What is The New Yorker? I know it’s a great magazine and that it’s a tremendous source of pleasure in my life. But what exactly is it? This blog’s premise is that The New Yorker is a work of art, as worthy of comment and analysis as, say, Keats’s “Ode on a Grecian Urn.” Each week I review one or more aspects of the magazine’s latest issue. I suppose it’s possible to describe and analyze an entire issue, but I prefer to keep my reviews brief, and so I usually focus on just one or two pieces, to explore in each the signature style of its author. A piece by Nick Paumgarten is not like a piece by Jill Lepore, and neither is like a piece by Ian Frazier. One could not mistake Collins for Seabrook, or Bilger for Goldfield, or Mogelson for Kolbert.

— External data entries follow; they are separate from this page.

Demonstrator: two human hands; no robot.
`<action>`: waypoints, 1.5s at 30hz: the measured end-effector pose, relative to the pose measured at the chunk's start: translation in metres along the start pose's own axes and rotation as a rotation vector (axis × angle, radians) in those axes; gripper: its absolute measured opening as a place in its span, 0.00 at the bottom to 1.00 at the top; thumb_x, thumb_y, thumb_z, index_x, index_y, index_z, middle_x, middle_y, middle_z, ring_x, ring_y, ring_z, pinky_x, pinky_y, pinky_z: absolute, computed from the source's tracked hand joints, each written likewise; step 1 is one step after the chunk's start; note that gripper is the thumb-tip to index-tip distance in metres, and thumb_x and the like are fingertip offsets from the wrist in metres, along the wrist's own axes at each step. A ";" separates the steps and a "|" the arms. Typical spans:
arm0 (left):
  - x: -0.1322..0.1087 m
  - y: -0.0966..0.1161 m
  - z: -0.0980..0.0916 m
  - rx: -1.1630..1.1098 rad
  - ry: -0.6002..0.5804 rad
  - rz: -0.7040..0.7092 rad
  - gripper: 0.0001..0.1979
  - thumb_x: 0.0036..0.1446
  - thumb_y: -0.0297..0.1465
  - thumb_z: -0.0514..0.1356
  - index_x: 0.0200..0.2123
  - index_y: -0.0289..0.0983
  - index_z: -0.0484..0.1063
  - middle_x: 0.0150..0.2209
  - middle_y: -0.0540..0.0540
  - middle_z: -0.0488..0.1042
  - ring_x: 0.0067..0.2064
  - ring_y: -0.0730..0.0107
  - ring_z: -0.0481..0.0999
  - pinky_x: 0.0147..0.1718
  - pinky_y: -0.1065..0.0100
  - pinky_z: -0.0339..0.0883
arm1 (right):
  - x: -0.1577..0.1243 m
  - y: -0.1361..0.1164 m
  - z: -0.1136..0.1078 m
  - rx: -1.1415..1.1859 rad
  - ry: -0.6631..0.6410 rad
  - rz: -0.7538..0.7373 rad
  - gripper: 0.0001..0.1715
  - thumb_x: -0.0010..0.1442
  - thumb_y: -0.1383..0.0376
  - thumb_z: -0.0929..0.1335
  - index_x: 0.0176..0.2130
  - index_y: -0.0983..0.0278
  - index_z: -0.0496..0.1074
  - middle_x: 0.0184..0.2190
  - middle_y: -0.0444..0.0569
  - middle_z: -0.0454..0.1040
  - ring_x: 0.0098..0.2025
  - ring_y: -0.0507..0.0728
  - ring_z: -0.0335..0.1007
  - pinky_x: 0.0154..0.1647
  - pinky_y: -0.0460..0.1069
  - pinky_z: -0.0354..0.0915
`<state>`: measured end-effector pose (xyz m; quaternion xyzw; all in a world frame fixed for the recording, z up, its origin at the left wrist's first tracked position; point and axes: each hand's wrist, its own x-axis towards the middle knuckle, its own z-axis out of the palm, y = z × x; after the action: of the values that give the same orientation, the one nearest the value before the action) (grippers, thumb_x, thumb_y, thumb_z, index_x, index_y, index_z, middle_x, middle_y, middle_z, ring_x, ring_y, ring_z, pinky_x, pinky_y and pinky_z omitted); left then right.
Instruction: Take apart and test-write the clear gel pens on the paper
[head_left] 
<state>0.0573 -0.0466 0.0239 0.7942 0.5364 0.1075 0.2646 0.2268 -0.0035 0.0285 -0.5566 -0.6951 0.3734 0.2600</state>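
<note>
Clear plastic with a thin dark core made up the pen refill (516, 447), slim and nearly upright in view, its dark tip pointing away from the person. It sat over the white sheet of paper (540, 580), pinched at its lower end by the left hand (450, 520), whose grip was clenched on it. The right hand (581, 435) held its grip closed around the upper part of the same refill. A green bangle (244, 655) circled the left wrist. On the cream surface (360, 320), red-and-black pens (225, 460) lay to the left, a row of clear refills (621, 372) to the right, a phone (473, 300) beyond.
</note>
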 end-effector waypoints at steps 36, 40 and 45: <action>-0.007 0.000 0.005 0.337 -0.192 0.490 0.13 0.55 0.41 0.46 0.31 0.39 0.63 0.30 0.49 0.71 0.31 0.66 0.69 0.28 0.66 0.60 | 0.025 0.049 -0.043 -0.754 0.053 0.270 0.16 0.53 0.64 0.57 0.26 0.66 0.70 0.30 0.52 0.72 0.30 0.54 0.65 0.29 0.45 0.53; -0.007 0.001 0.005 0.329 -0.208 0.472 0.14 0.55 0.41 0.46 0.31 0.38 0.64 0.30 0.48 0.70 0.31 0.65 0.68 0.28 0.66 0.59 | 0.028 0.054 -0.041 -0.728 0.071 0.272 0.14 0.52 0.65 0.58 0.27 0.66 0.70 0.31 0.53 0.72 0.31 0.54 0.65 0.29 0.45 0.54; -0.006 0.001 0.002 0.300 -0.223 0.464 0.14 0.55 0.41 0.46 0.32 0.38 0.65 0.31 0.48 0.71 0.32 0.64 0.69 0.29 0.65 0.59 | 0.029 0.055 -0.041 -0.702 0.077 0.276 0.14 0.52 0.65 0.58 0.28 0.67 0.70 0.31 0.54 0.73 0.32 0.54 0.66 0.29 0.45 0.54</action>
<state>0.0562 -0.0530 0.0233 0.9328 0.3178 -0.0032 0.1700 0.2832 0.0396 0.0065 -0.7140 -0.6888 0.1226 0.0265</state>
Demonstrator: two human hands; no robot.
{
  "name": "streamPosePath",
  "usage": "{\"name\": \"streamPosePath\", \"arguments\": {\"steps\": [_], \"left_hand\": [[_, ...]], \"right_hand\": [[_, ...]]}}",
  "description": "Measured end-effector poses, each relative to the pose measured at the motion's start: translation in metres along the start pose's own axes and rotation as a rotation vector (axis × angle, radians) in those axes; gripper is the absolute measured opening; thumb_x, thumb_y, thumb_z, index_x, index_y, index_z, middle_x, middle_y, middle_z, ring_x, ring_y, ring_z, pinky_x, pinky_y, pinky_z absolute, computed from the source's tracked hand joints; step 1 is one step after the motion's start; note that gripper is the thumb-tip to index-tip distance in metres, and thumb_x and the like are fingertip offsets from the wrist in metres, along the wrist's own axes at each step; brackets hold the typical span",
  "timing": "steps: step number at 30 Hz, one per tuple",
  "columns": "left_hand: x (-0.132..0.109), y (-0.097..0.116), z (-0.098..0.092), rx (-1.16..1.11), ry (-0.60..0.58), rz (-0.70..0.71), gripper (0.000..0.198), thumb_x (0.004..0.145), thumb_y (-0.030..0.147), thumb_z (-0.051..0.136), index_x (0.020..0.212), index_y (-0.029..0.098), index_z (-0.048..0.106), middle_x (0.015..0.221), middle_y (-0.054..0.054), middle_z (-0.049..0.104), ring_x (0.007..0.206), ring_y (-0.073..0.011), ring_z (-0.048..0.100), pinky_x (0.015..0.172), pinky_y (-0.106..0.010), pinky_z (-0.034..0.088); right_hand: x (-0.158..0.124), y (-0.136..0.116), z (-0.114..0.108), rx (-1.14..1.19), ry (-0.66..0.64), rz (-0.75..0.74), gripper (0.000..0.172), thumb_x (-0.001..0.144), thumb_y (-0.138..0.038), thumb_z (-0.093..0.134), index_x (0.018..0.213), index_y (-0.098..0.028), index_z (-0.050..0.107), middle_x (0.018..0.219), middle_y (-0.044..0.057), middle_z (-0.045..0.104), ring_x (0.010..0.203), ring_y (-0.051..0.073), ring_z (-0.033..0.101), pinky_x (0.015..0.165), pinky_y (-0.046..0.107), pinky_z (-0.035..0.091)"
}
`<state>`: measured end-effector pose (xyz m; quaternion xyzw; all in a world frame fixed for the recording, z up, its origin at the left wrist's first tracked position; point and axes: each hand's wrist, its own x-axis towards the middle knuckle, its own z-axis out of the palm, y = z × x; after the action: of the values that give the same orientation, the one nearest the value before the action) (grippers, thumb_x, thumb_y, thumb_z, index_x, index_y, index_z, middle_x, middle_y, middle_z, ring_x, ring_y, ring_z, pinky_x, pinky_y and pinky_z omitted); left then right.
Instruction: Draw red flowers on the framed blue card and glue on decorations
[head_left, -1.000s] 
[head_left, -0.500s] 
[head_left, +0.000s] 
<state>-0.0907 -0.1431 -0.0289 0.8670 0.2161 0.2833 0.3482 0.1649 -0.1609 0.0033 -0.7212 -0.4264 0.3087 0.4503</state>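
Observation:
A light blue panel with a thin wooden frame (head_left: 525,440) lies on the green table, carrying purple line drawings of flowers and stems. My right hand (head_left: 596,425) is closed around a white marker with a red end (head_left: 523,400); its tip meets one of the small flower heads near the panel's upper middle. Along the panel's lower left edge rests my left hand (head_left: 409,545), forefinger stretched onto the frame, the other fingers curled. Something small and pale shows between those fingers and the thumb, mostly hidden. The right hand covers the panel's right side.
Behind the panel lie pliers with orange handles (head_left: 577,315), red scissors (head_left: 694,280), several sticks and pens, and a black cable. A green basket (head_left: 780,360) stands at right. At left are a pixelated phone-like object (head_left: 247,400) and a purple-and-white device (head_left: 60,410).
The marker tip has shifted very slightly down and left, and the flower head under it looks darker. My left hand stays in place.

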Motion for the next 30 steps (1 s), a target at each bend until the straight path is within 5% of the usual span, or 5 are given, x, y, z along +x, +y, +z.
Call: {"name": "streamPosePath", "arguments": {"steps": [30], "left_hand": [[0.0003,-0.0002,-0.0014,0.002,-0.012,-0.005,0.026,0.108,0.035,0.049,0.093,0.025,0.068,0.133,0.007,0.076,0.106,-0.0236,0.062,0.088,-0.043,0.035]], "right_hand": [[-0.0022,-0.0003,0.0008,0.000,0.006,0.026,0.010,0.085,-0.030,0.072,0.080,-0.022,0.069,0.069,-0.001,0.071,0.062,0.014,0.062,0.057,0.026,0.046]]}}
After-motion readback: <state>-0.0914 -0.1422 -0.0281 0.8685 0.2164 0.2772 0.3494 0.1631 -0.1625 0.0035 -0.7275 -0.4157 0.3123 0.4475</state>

Each has found a style, and it is that style that I respond to as I read, and want to understand and describe.

Friday, July 19, 2024

July 8 & 15, 2024 Issue

I’ve long been a fan of Vince Aletti’s photography writing. I can trace the beginning back to a “Critic’s Notebook” piece on Walker Evans that he did for the July 29, 2013 New Yorker. He was a regular contributor to the old “Goings On About Town.” When that section was downsized last year, I wondered if I’d ever see him again in the print version of the magazine. But here he is, in this week’s issue, with a wonderful review of Lyle Ashton Harris’s current exhibition at the Queens Museum, “Our First and Last Love.” It contains this alluring description of Harris’s installation piece “Untitled (Cape Coast)”:

I took refuge in the exhibition’s last room, where another video, a 2008 installation piece, “Untitled (Cape Coast),” made in Ghana, was projected on large, loose panels of silk organza that emphasized the work’s breezy sensuality. The images on display pick up on that mood. Over an establishing shot of surf surging up a wide, busy beach, Harris layers swaying palm fronds, rustling trees, and handsome young men skating, lounging, and running toward us. A sequence shot from a car puts us in the position of a tourist, but there’s something at once casual and alert here that makes it feel far from a hit-and-run. “Cape Coast” is a pleasure cruise and a love letter—a sweet way to close a show as tender and touching as it is raspingly raw.

That last line is superb. More Aletti, please.